カイト・カフェ

毎朝、苦みのあるコーヒーを・・・

「きちんとしないことの効能」〜閑話休題①

 ちょっと気になることがあって、連載めいて書いているいじめ問題から2日ほど離れます。
 まずは無関係な話から。

 高校時代、通学路の途中に小さな書店があって面白そうな本ばかりが置いてあるのでしょっちゅう出入りしていました。しかし当時から、なぜそのちっぽけな書店の生き残っているのかわかりませんでした。客の出入りがほとんどないのです。のちにその書店のお嬢さんに学校の同僚として出会うのですが、高校生だったころの素朴な質問をすると、こんなふうに答えてくれました。
「商店街には分相応に暮らしていると生きていける仕組みがあるのです。お互いに支えあっていく仕組みで、それを裏切りさえしなければなんとか暮らしていける。だから目の前に大きな仕事があってもなかなか手が出せない、大儲けできるかもしれないと思ってもあきらめる、そうやって生きていくのです」
 私は商売とまったく関係ない世界で生まれ育ちましたから本当は理解できていないのかもしれませんが、何となくわかる気もしました。
 別の知り合いのガラス屋さんは、年がら年中お店で高価なガラス細工に囲まれて暇そうにしています。彼が生活できていく上にもそうした秘密があるのかもしれません。

 建設業界で談合が問題になったとき、知り合いの一人はこんなふうにボヤきました。
「あれはな、社会の安全弁みたいなものだ。談合組合みたいなやつってのは互いに倒産しないように仕事を回しあう仕組みだから競争にはならない。だからシノギを削るように建設費を安くするというわけにはいかない。しかしいい仕事をする。ボッタクリみたいな仕事をしたり手を抜いたりすれば、それは仕事を回してくれた人の顔をつぶすことになるから絶対にしない。万が一そんなことをすれば二度と仕事を回してもらえないからな。だから談合の結果、請け負うことのできた仕事は絶対にいいものにする。それを止めてしまうというのだから世も末さ」

 もう四半世紀も前のことですが、地方公務員である弟の職場で「ヤミ給与」が問題となり、「払うべきは払う、払うべきでない給与は取り上げる」というやり方で整理をしたことがあります。おかげで弟の給与は2割近く増えました。「ヤミ給与」とというのは実は大きな「ヤミ減俸」を補うための小さな「臨時手当」だったのです。
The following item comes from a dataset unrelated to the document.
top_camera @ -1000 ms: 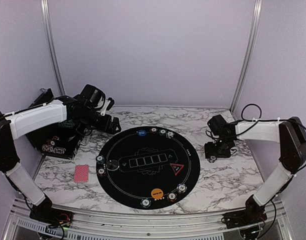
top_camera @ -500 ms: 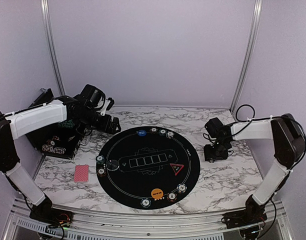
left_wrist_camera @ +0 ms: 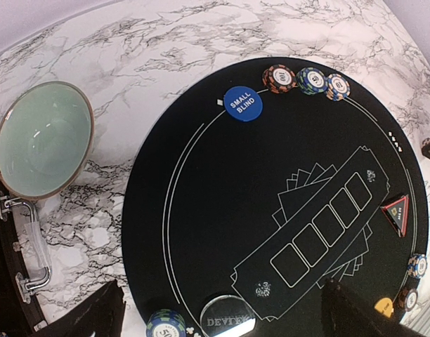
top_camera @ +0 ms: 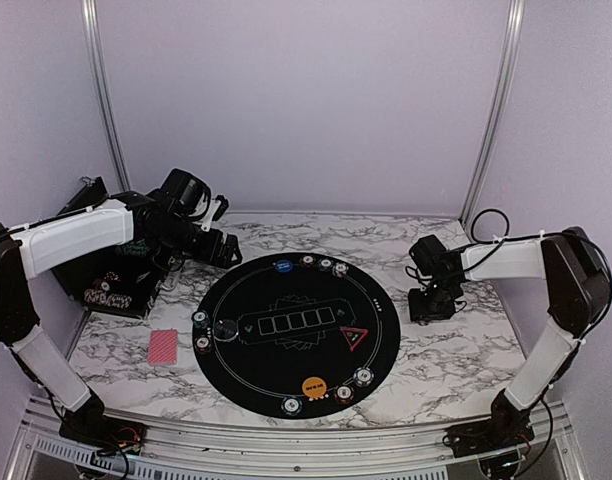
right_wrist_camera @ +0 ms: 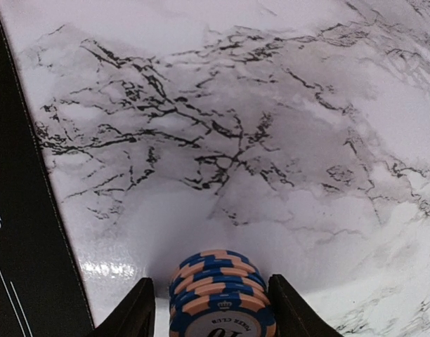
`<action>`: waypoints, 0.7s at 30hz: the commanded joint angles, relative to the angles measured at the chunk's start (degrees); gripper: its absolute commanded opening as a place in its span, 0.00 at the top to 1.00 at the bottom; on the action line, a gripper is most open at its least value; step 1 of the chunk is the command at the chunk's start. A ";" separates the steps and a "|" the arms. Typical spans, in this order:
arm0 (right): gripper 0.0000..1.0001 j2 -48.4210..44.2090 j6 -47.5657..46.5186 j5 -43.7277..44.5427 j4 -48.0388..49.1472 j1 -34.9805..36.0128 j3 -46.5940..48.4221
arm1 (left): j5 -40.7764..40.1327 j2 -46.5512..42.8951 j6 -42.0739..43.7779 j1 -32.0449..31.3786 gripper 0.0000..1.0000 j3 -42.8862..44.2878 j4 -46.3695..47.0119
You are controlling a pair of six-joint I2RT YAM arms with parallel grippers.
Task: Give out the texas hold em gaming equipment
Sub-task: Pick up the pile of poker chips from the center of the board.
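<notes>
A stack of blue-and-orange striped poker chips (right_wrist_camera: 218, 298) stands on the marble to the right of the round black mat (top_camera: 286, 370). My right gripper (right_wrist_camera: 209, 281) (top_camera: 432, 305) is low over this stack, one finger on each side. Its right finger touches the chips and a thin gap shows on the left. On the mat lie more chips (top_camera: 326, 265), a blue small-blind disc (left_wrist_camera: 242, 103), an orange disc (top_camera: 313, 386), a dealer button (left_wrist_camera: 227, 319) and a red triangle marker (left_wrist_camera: 396, 213). My left gripper (left_wrist_camera: 222, 289) (top_camera: 221, 250) hovers open above the mat's left edge, empty.
A pink-backed card (top_camera: 163, 346) lies on the marble left of the mat. A teal bowl (left_wrist_camera: 39, 140) and a black tray holding several chips (top_camera: 111, 290) sit at the far left. Bare marble (right_wrist_camera: 257, 140) stretches beyond the right gripper.
My right gripper has shifted slightly left onto the chip stack and its jaws have narrowed around it. The left arm has not moved.
</notes>
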 commanded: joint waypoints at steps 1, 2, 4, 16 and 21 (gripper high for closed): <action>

 教員についても、「働いても、働かなくてももらえる」として悪名高い教職調整手当をやめ、きちんと残業手当・休日出勤手当を出そうという話が持ち上がりましたが、計算したら必要な予算が5090億円にも上ることがわかりました。現在の調整手当は総額1800億円ほどです。きちんと行うととんでもない予算オーバーになるというので調整手当の廃止は見送られました。

 人間は放っておくと必ず悪いことをするというのは、神を裏切ったアダムとイブの末裔であるヨーロッパ人の文化であって日本にはなじみません。日本人は放っておけばむしろ悪いことをしないのです。もちろん全員が全員そうだというわけではないので何らかの決まりや規制は必要ですが、がんじがらめにして常に監視するようなことは失礼ですしコストの無駄です。こういうことで欧米のまねをしてはいけないのです。

 何の話をしているのかというと、旭化成建材のくい打ちデータ改ざん問題です。あれがどうしてもわからないのです。